Apple has released its new batch of emojis for 2018, and people – those on Twitter in particular – have been pretty vocal about it.
Zombies, mermaids, wizards and witches... Apple's iOS 11.1 will feature new and improved emojis to stick in your texts. But these new additions don't come without a little of controversy.
Take the newly added vampire emoji. Whether you like your fanged creatures sparkly or plain, tradition requires that the blood suckers are usually depicted with grey skin and impressive white fangs.
But for some reason, Apple decided that their little Draculas would come in not one, not two, but 5 different shades, including 4 of grey - cue book/movie references here.
And more than one Twitter user pointed out that this was a bit of an overkill.
British Grime MC JME tweeted a screenshot from the new emoji board, writing: "I understand Apple's on this equality flex, but I'm sure the vampires won't complain with just one shade of grey."
The Unicode consortium (the organisation behind international software standards) introduced different shades of skin colour on top of the standard yellow emojis that have been making the rounds for years.

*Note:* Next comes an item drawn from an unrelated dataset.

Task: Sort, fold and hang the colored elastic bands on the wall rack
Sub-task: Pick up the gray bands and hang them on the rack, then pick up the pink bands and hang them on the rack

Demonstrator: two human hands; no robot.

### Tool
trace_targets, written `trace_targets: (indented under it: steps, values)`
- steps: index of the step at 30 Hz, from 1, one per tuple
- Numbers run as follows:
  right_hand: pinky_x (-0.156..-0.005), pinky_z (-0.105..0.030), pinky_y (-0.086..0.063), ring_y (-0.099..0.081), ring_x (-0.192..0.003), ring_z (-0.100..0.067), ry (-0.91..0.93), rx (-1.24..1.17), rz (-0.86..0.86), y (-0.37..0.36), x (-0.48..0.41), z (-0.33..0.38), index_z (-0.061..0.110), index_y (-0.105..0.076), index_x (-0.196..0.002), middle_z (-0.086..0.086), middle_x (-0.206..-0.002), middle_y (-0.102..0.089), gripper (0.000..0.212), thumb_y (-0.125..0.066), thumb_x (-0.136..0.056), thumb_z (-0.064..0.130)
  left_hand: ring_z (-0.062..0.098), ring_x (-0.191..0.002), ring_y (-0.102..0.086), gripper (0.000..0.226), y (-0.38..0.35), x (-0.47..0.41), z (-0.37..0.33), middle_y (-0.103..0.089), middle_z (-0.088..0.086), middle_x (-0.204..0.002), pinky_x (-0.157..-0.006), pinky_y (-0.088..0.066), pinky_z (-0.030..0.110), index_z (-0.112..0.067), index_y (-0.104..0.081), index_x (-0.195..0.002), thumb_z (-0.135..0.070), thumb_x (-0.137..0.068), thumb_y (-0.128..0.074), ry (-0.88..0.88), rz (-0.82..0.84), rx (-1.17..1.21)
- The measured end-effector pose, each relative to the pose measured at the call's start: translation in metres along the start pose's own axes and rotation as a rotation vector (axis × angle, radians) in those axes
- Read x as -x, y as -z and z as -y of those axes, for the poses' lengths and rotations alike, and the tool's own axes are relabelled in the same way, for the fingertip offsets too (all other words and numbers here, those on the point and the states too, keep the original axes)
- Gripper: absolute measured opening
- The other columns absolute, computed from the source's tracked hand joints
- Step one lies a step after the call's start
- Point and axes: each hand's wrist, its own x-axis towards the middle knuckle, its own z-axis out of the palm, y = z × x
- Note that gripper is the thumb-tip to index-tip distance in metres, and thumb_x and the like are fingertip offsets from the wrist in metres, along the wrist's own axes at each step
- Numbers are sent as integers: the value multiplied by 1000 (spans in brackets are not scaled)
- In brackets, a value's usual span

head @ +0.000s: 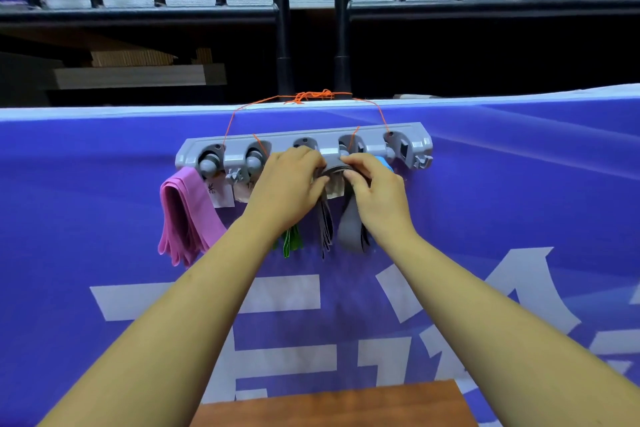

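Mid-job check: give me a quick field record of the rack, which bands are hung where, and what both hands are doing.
rack: grey rack tied with orange string against a blue banner
pink bands: pink bands hang folded at the rack's left end
green bands: green bands hang below the left wrist, mostly hidden
grey bands: grey bands at the rack's middle, loops hanging down
blue item: blue item behind the right hand, unclear
left hand: left hand pinching the grey bands' top
right hand: right hand gripping the same fold

Grey rack [346, 137] on banner, pink bands [187, 215], grey bands [348, 229] hanging
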Motion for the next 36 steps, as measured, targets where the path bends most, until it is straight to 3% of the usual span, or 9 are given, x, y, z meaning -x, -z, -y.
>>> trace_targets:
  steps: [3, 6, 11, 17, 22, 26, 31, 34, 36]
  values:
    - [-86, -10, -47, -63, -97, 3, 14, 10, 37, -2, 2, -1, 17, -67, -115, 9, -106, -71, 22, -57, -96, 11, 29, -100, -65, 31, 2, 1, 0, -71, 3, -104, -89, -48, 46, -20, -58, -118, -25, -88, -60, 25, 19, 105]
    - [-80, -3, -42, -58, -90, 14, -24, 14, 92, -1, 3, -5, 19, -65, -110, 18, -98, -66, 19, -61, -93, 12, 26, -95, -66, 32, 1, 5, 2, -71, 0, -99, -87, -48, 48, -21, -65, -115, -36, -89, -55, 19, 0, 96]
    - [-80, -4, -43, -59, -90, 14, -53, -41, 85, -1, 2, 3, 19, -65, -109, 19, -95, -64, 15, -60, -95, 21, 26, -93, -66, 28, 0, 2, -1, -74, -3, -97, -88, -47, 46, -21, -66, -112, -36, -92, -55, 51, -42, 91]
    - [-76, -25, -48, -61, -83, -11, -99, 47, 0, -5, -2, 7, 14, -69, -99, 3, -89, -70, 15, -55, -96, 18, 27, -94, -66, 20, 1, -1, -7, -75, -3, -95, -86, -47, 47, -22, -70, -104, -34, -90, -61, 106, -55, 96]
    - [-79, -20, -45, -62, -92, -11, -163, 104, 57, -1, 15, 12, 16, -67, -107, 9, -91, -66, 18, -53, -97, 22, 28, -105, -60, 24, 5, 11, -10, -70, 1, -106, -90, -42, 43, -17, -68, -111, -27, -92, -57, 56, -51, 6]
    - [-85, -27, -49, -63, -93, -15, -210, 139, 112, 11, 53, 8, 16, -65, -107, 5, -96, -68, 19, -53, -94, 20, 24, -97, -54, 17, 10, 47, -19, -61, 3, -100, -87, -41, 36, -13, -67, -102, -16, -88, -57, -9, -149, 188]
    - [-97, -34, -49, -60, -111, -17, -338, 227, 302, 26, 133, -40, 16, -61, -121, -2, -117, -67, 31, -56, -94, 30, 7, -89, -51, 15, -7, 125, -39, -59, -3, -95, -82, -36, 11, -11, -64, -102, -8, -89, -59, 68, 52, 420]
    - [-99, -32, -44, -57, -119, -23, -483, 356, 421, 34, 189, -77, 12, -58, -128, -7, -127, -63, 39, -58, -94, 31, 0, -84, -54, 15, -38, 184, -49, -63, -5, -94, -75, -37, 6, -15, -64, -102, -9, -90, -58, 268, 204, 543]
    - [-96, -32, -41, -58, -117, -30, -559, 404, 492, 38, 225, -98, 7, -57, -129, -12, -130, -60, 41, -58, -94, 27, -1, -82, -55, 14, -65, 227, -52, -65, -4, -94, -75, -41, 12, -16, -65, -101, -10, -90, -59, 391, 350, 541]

The diverse emojis made their debut in early 2015.
Unfortunately for them, the attention to detail regarding the vampire emoji - a mythical creature - didn't sit well with some, and mainly highlighted the real travesty of that emoji update: where are the redhead emojis people have been yearning for?
In January 2017, it was announced that Silicon Valley would introduce the long-awaited emojis. This was the result of years of complaints on social media by ginger users.
A Scottish petition submitted by one GingerParrot gathered 21,800 signatures and was delivered to Apple and Unicode.
It seems that campaigners efforts have paid off.
The Unicode Technical Committee approved a first draft for redhead and curly hair emojis last week during a meeting with Apple. These new addition would most likely be rolled out for most phones in the second half of 2018.
"Don't worry redheads: your feedback has been heard!" said Jeremy Burge, the Editor in Chief of Emojipedia, who attended the meeting.